Abstract
In our attempts to prevent or treat urinary calculi, we recommend that the patients should force fluids.
This work was undertaken to determine whether it is possible by dilution to maintain the urine of paraplegic patients in a condition of undersaturation with stone-forming salts and, if so, what level of urinary output per 24 hours is necessary.
The subjects studied were 17 spinal cord patients and two control subjects. They all attempted to vary their fluid intake to give a wide range of 24-hour urine volumes. After analysis, the relative saturation (RS) of the urine with respect to the relevant salts was obtained from the Marshall-Robertson nomograms modified to take account of changes in ionic strength. The 24-hour volumes required to reduce RS to zero were found to be 1.3 to 10.1 litres for brushite, 0.3 to 8.3 for octocalcium phosphate and 0 to 1.9 litres for magnesium ammonium phosphate.

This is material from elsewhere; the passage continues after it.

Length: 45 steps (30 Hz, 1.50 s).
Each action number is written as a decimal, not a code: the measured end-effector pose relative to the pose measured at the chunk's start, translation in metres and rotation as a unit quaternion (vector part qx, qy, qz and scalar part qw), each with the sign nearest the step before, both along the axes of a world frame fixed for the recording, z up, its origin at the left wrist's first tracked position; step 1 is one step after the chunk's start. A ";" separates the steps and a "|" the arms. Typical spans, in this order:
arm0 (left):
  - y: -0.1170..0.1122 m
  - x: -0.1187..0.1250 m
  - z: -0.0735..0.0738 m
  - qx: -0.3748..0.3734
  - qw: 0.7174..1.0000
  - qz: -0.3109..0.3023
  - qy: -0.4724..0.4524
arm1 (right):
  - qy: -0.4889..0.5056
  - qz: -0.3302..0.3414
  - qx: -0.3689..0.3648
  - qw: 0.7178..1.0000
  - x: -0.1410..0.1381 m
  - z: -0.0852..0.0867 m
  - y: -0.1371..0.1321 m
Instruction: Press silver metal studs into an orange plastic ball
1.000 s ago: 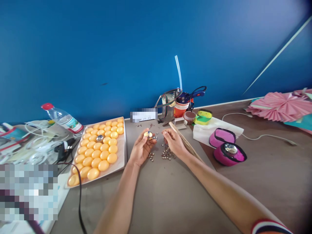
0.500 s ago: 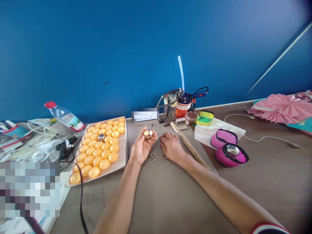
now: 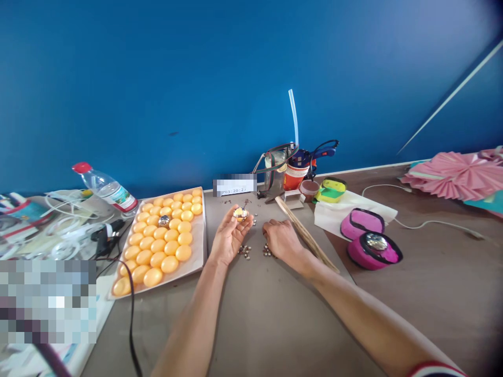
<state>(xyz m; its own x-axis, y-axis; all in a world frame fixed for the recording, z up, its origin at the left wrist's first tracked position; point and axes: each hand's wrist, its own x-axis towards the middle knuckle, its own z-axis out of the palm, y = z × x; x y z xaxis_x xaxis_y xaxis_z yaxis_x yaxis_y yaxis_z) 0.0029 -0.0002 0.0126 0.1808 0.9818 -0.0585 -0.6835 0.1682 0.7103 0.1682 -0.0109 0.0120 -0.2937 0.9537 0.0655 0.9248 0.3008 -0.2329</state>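
Note:
In my left hand (image 3: 227,242), its palm turned up, rests a ball (image 3: 240,213) with shiny metallic facets and a patch of orange-yellow; my fingers curl around it. My right hand (image 3: 281,238) is palm down at the tabletop, fingers curled and close together, and whatever lies under the fingertips is hidden. Small metallic beads (image 3: 268,251) lie beside its thumb side. Another cluster of beads (image 3: 245,252) sits just right of my left palm. Left of me, a shallow tray (image 3: 198,256) holds rows of orange balls (image 3: 157,246) and one shiny, metal-covered ball (image 3: 164,221).
A wooden stick (image 3: 306,233) lies right of my right hand. Behind stand a jar (image 3: 274,175) and a red-white cup (image 3: 294,177). Pink wristbands (image 3: 373,256) lie at right, a bottle (image 3: 106,188) leans at left, and a dark cable (image 3: 131,314) crosses in front of the tray.
My right hand has moved slightly right, away from my left hand, uncovering more of the beads beside it. My left hand still holds the ball in nearly the same place.

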 end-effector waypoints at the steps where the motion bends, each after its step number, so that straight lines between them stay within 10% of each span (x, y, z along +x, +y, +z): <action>1: 0.000 0.000 -0.001 0.000 1.000 -0.001 0.000 | 0.011 0.000 0.001 1.000 0.000 -0.001 0.001; 19: 0.000 0.001 0.000 -0.021 0.999 -0.004 -0.033 | 0.394 -0.073 -0.001 0.916 0.001 -0.003 0.012; 22: 0.000 0.001 0.000 -0.028 0.999 0.000 -0.035 | 0.526 -0.080 -0.062 0.845 -0.001 -0.003 0.014; 27: -0.001 0.000 -0.002 -0.026 0.999 -0.005 -0.042 | 0.757 -0.066 -0.204 0.617 -0.002 -0.003 0.018; 30: 0.000 0.000 -0.002 -0.018 0.999 -0.010 -0.044 | 0.788 -0.052 -0.235 0.567 -0.002 -0.002 0.017; 36: -0.001 0.001 0.000 -0.018 0.999 -0.023 -0.027 | 0.801 -0.021 -0.252 0.543 -0.001 0.001 0.015; 45: -0.002 -0.001 -0.001 -0.012 0.998 -0.065 -0.004 | 0.779 -0.010 -0.234 0.581 -0.001 0.006 0.014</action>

A nomogram was constructed to permit calculation of the 24-hour volume required to maintain urinary under-saturation after measurement of calcium, of phosphate and of pH. The use of this nomogram will facilitate assessment of whether dilution therapy is likely to be helpful in the treatment of stone disease in any particular case and whether it will do so in the face of the high alkalinity usually encountered in infected urine. We have compared the effects of hard water and soft water and attempted also to calculate what level of NaCl intake would be needed to achieve the same effect.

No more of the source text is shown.